(Aim of the exercise)
Could you return all of the listing below exactly, please?

-------- Source information --------

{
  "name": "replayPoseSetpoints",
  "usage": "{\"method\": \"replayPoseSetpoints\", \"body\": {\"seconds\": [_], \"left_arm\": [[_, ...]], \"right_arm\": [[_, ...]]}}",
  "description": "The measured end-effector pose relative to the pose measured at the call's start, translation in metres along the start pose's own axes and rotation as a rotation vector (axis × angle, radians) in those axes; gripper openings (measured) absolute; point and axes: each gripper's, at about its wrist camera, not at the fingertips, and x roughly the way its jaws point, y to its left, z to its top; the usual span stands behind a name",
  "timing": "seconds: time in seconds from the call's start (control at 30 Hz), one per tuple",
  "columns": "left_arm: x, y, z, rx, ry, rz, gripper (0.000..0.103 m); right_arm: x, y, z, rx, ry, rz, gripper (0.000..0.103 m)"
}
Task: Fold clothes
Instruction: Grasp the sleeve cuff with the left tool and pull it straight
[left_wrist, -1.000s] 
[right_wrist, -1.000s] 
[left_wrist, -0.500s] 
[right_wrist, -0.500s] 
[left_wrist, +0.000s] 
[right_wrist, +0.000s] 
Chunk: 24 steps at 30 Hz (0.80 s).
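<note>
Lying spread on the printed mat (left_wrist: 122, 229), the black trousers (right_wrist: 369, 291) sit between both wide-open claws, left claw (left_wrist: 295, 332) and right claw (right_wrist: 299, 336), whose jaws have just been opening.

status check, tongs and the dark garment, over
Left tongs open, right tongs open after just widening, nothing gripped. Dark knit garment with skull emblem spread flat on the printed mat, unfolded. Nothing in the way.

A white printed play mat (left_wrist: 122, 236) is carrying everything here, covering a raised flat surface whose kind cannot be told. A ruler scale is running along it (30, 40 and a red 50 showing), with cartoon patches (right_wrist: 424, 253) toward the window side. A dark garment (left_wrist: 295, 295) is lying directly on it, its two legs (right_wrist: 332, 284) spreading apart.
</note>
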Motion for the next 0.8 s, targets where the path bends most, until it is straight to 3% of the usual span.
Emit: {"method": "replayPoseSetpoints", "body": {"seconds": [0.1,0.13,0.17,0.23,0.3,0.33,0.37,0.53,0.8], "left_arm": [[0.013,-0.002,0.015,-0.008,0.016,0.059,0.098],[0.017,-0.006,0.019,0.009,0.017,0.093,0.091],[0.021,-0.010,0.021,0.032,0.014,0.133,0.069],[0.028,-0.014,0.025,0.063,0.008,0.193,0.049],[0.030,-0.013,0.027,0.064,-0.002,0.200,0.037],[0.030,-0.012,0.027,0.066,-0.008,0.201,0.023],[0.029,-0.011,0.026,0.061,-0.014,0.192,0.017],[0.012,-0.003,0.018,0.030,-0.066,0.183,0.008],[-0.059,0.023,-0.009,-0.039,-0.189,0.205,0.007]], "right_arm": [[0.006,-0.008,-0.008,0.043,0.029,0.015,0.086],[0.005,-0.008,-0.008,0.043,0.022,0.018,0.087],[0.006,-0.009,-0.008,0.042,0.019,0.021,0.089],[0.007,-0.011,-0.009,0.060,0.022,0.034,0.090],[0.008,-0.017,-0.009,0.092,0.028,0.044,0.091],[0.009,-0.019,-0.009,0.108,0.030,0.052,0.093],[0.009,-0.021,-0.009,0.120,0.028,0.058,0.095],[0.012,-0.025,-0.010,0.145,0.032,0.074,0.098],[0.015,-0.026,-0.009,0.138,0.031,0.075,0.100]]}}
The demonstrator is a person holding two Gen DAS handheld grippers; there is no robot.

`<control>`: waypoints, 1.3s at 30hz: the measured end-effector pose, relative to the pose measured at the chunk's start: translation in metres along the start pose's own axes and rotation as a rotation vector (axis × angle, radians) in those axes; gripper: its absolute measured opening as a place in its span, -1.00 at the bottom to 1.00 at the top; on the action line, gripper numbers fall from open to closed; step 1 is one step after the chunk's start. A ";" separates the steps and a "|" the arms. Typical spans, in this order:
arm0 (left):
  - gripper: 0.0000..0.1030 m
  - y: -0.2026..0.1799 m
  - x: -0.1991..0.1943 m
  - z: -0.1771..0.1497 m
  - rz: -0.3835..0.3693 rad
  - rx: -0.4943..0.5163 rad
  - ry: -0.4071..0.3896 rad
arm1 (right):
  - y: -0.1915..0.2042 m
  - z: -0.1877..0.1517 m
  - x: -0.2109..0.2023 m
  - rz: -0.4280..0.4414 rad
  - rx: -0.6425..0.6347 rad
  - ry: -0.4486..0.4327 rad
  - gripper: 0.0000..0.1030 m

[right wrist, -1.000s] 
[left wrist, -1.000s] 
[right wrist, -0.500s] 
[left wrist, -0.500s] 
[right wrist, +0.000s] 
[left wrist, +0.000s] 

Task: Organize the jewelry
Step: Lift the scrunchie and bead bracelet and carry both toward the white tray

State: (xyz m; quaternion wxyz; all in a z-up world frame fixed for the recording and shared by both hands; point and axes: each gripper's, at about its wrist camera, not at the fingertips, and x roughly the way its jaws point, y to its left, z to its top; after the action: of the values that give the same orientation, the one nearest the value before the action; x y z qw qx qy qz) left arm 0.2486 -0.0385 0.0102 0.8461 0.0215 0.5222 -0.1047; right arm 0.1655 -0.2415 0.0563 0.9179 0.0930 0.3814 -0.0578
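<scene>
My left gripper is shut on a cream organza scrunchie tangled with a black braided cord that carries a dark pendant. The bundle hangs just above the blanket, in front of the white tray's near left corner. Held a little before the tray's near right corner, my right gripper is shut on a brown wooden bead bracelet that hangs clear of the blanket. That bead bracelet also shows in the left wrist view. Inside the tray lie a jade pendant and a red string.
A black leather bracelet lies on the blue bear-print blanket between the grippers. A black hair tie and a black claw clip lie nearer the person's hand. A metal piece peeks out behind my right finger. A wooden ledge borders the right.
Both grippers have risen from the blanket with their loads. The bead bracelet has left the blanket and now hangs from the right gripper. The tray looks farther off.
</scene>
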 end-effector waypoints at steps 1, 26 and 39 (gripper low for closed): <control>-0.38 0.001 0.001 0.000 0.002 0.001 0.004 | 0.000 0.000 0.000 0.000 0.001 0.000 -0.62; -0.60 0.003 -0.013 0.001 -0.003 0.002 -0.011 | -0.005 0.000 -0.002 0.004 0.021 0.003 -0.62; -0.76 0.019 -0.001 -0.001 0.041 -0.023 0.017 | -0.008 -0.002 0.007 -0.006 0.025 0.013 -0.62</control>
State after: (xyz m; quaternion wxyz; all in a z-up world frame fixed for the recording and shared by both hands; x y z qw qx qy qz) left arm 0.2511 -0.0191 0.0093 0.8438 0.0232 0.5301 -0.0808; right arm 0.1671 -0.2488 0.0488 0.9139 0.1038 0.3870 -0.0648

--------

(Task output)
{
  "name": "replayPoseSetpoints",
  "usage": "{\"method\": \"replayPoseSetpoints\", \"body\": {\"seconds\": [_], \"left_arm\": [[_, ...]], \"right_arm\": [[_, ...]]}}",
  "description": "The measured end-effector pose relative to the pose measured at the call's start, translation in metres along the start pose's own axes and rotation as a rotation vector (axis × angle, radians) in those axes; gripper openings (measured) absolute; point and axes: each gripper's, at about its wrist camera, not at the fingertips, and x roughly the way its jaws point, y to its left, z to its top; the usual span stands behind a name",
  "timing": "seconds: time in seconds from the call's start (control at 30 Hz), one per tuple",
  "columns": "left_arm: x, y, z, rx, ry, rz, gripper (0.000..0.103 m); right_arm: x, y, z, rx, ry, rz, gripper (0.000..0.103 m)"
}
Task: Fold clothes
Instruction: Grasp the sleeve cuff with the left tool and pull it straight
[left_wrist, -1.000s] 
[right_wrist, -1.000s] 
[left_wrist, -0.500s] 
[right_wrist, -0.500s] 
[left_wrist, +0.000s] 
[right_wrist, +0.000s] 
Chunk: 24 steps at 30 Hz (0.80 s).
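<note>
Lying spread on the printed mat (left_wrist: 122, 229), the black trousers (right_wrist: 369, 291) sit between both wide-open claws, left claw (left_wrist: 295, 332) and right claw (right_wrist: 299, 336), whose jaws have just been opening.

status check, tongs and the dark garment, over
Left tongs open, right tongs open after just widening, nothing gripped. Dark knit garment with skull emblem spread flat on the printed mat, unfolded. Nothing in the way.

A white printed play mat (left_wrist: 122, 236) is carrying everything here, covering a raised flat surface whose kind cannot be told. A ruler scale is running along it (30, 40 and a red 50 showing), with cartoon patches (right_wrist: 424, 253) toward the window side. A dark garment (left_wrist: 295, 295) is lying directly on it, its two legs (right_wrist: 332, 284) spreading apart.
</note>
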Motion for the next 0.8 s, targets where the path bends most, until it is straight to 3% of the usual span.
Emit: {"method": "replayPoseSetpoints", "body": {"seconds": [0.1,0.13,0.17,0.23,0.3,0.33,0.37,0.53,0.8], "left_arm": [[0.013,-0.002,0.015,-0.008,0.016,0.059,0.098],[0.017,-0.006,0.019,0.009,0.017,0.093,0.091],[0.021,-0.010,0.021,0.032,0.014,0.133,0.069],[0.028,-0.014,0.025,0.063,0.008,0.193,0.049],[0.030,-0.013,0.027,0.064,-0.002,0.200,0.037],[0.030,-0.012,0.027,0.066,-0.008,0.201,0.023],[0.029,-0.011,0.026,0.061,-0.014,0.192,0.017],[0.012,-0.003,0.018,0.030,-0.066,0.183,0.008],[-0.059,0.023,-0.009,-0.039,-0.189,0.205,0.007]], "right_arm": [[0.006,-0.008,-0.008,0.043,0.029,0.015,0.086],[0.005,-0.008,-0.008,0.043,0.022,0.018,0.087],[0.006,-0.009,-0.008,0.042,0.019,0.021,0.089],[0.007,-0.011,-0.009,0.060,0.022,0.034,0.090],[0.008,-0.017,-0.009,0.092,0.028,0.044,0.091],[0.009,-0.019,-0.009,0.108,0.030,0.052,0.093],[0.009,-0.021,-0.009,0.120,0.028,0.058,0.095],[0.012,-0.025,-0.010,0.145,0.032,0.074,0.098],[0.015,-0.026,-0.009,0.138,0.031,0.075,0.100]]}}
The demonstrator is a person holding two Gen DAS handheld grippers; there is no robot.

`<control>`: waypoints, 1.3s at 30hz: the measured end-effector pose, relative to the pose measured at the chunk's start: translation in metres along the start pose's own axes and rotation as a rotation vector (axis × angle, radians) in those axes; gripper: its absolute measured opening as a place in its span, -1.00 at the bottom to 1.00 at the top; on the action line, gripper numbers fall from open to closed; step 1 is one step after the chunk's start. A ";" separates the steps and a "|" the arms. Typical spans, in this order:
arm0 (left):
  - gripper: 0.0000..0.1030 m
  - y: -0.2026..0.1799 m
  - x: -0.1991..0.1943 m
  - z: -0.1771..0.1497 m
  - rz: -0.3835..0.3693 rad
  - rx: -0.4943..0.5163 rad
  - ry: -0.4071..0.3896 rad
arm1 (right):
  - y: -0.1915..0.2042 m
  - z: -0.1877..0.1517 m
  - x: -0.2109..0.2023 m
  - rz: -0.4280..0.4414 rad
  - rx: -0.6425..0.6347 rad
  - ry: -0.4486..0.4327 rad
  - gripper: 0.0000..0.1030 m

[right wrist, -1.000s] 
[left wrist, -1.000s] 
[right wrist, -0.500s] 
[left wrist, -0.500s] 
[right wrist, +0.000s] 
[left wrist, +0.000s] 

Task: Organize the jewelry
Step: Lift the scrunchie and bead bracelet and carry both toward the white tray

State: (xyz m; quaternion wxyz; all in a z-up world frame fixed for the recording and shared by both hands; point and axes: each gripper's, at about its wrist camera, not at the fingertips, and x roughly the way its jaws point, y to its left, z to its top; after the action: of the values that give the same orientation, the one nearest the value before the action; x y z qw qx qy qz) left arm 0.2486 -0.0385 0.0102 0.8461 0.0215 0.5222 -0.1047; right arm 0.1655 -0.2415 0.0563 0.9179 0.0930 0.3814 -0.0578
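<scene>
My left gripper is shut on a cream organza scrunchie tangled with a black braided cord that carries a dark pendant. The bundle hangs just above the blanket, in front of the white tray's near left corner. Held a little before the tray's near right corner, my right gripper is shut on a brown wooden bead bracelet that hangs clear of the blanket. That bead bracelet also shows in the left wrist view. Inside the tray lie a jade pendant and a red string.
A black leather bracelet lies on the blue bear-print blanket between the grippers. A black hair tie and a black claw clip lie nearer the person's hand. A metal piece peeks out behind my right finger. A wooden ledge borders the right.
Both grippers have risen from the blanket with their loads. The bead bracelet has left the blanket and now hangs from the right gripper. The tray looks farther off.
</scene>
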 end-effector waypoints at steps 1, 26 and 39 (gripper low for closed): <control>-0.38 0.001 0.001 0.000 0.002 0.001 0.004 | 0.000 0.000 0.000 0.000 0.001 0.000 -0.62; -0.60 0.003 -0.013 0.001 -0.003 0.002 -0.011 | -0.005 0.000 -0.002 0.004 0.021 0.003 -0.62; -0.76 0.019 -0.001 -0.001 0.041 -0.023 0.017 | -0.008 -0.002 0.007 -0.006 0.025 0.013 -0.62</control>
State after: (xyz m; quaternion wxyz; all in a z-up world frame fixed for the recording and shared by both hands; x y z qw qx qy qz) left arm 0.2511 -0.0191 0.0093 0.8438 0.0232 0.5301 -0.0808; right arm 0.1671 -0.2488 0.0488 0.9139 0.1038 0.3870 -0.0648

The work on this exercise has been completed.